Como podemos nos considerar espíritas sem o conhecimento das obras de Kardec? Como ingressarmos numa faculdade de medicina, por exemplo, no quarto ano de graduação, sem termos conhecimento dos três primeiros anos básicos? Certamente, não entenderíamos muita coisa do restante do curso, senti­ríamos falta de conhecimentos básicos para compreendermos novas lições, e, se prosseguíssemos, sem dúvida, nos tornaríamos maus profissionais, pondo em risco a saúde dos pacientes, desprestigiando a medicina e os colegas de profissão.

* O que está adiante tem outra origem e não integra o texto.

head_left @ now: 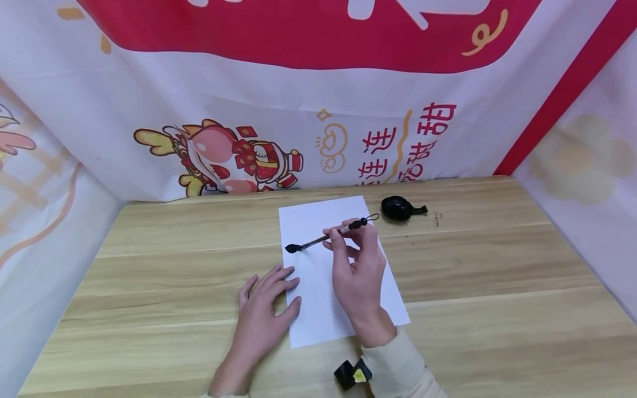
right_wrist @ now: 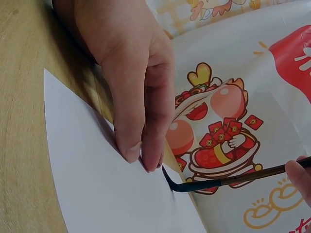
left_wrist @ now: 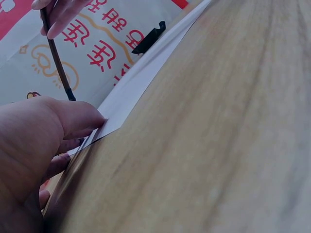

Esse simples exemplo serve como termo de comparação com o Centro Espírita. Se alguma pessoa ti­ver acesso a uma Casa Espírita e não lhe for apresentada corretamente a Doutrina Espírita, esta pessoa, caso continue a freqüentar esse local, continuará com falta de conheci­mento e coragem para solucionar esses problemas e, no futuro, será um médium ou trabalhador inseguro, cheio de dúvidas, e ignorante dos conhecimentos que necessita para si e também para poder ajudar aos outros.
 
 
Não achamos válida a justificativa que muitos irmãos utilizam de que "Kardec é difícil de entender" ou que "As obras de Kardec são maçantes".  Recordamos textualmente as palavras do codificador na introdução de "O Livro dos Espíritos": "Mas jamais dissemos que esta ciência seja fácil nem que se possa aprendê-la brincando, como também não se dá como qualquer outra ciência. Nunca será demais repetir que ela exige estudo constante e quase sempre prolongado".
 
 
 Se observarmos com profundidade as obras de Kardec chegaremos a conclusão de que ele sempre usou o bom senso e para não criar dúvidas procurou ser objetivo e simples durante a codificação. Devemos alertar que muitas obras de outros autores que são consideradas "fáceis de entender", além de muitas vezes conterem erros doutrinários, não nos tornam aptos a compreendermos correta e aprofundadamente a Doutrina Espírita, gerando, cedo ou tarde, dúvidas e confusão dentro de nós mesmos que preferimos o caminho "mais fácil". Daí a importância de termos dirigentes espíritas conscientes e responsáveis para essa difícil tarefa de conduzirem a Doutrina Espírita com o máximo de pureza doutrinária, de saberem criar cursos regulares de Espiritismo de maneira adequada e lógica, sempre à luz das obras de Kardec em primeiro lugar. Que nossos dirigentes respeitem o Espiritismo divulgando-o como ele é na realidade e não inserindo opiniões pessoais como sendo verdade. Daí também surge a necessidade gritante de se capacitarem melhor, se aprofundando nas obras de Kardec, de se atualizarem através de trocas de experiências com outros dirigentes de outras Casas Espíritas, da leitura e divulgação dos jornais espíritas, enfim, de estudar Kardec e entender melhor as lições Jesus para praticá-las com mais eficiência a cada dia que passa.
 
Pensemos nessa responsabilidade.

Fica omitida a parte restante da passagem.